● What this task involves: Go through the lines below and copy each one that holds the string "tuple".

Records from a data collection:

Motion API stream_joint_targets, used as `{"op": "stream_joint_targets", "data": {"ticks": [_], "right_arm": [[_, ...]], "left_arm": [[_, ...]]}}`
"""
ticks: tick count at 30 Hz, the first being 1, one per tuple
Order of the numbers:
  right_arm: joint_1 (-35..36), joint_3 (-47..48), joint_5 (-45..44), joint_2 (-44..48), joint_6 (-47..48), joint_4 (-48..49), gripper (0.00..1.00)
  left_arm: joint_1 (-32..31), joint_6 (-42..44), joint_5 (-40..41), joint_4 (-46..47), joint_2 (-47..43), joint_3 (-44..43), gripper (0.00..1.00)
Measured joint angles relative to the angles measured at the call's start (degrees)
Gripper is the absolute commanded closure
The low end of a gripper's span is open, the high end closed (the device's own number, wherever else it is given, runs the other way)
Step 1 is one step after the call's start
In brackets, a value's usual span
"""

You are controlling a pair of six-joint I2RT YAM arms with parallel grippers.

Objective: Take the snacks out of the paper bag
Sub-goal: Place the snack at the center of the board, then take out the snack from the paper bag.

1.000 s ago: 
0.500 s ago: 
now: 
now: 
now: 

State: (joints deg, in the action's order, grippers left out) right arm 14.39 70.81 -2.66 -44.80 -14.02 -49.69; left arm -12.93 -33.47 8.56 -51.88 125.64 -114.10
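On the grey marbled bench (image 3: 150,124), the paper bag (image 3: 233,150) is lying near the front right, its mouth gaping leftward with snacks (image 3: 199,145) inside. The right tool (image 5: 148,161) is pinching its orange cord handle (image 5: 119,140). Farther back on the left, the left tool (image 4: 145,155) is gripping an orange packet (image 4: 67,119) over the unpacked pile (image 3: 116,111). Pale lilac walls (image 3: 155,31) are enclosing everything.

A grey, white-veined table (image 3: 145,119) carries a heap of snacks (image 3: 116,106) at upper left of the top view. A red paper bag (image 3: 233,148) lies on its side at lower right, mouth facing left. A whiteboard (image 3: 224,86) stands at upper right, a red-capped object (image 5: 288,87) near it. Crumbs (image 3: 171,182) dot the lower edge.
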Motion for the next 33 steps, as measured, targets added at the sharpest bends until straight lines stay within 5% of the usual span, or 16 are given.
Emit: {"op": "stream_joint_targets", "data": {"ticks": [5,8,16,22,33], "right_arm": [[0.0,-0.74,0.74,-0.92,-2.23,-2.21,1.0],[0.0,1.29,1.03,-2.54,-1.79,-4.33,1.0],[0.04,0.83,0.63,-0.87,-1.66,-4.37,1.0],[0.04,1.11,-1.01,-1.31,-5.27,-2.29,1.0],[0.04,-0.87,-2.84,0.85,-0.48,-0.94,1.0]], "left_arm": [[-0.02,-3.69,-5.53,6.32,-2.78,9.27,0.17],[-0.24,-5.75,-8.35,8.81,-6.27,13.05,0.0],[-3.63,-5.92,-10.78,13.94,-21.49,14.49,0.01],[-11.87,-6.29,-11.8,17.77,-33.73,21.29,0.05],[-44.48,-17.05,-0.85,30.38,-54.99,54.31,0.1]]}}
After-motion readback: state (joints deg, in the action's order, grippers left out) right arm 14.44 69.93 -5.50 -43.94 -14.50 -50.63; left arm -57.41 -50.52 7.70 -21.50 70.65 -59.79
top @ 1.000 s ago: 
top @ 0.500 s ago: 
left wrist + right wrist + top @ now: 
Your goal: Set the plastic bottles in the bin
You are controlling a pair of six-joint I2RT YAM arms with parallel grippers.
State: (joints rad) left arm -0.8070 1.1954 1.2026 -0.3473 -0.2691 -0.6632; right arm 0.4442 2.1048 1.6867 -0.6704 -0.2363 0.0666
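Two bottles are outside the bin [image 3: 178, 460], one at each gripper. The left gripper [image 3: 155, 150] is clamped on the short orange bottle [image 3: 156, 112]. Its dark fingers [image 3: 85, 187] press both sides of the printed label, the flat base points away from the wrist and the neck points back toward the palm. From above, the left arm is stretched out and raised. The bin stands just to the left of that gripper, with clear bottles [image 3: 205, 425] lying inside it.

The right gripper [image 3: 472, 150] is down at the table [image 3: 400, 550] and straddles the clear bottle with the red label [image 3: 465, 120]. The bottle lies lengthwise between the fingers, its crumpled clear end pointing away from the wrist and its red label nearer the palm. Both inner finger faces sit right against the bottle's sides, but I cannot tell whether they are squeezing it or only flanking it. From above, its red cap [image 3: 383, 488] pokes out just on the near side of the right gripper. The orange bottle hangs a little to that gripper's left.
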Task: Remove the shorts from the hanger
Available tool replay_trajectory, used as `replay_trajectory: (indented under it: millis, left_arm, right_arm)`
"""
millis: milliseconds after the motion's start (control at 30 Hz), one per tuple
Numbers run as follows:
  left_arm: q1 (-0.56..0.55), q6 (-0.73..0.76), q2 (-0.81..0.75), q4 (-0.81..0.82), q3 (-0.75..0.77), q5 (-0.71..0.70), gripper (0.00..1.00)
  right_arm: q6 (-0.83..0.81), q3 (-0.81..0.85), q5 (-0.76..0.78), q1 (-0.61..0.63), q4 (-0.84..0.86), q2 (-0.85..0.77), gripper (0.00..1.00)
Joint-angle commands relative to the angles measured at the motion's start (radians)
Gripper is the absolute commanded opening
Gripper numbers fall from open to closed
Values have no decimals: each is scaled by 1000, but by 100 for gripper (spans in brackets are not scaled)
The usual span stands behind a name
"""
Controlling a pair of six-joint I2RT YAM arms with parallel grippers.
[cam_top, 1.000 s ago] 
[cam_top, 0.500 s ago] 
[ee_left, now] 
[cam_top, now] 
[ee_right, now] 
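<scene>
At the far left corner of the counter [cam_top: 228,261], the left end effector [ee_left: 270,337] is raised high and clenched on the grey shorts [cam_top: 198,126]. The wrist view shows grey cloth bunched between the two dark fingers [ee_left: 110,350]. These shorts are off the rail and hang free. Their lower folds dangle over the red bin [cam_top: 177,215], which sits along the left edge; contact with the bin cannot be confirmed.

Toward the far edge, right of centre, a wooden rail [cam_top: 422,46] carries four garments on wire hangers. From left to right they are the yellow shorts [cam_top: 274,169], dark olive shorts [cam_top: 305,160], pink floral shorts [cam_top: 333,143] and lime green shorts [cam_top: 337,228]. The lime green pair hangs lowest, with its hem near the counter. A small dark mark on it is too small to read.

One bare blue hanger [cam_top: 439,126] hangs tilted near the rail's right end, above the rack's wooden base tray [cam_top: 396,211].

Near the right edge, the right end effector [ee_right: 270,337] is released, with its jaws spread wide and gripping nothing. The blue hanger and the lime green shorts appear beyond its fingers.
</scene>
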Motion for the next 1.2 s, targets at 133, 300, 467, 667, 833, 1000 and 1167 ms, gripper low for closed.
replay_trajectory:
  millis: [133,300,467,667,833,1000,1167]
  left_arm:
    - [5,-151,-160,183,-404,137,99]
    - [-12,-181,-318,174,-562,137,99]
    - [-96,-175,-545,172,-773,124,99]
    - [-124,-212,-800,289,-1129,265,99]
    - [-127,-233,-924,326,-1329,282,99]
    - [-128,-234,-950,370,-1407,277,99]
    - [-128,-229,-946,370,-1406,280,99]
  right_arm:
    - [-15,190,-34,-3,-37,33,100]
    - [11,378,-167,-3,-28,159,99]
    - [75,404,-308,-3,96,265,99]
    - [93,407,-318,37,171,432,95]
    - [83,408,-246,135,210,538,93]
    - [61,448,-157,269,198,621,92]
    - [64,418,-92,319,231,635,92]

● Response:
ticks: tick count at 30 Hz, the first being 1, one per tuple
millis: milliseconds after the motion's start (control at 30 Hz), one per tuple

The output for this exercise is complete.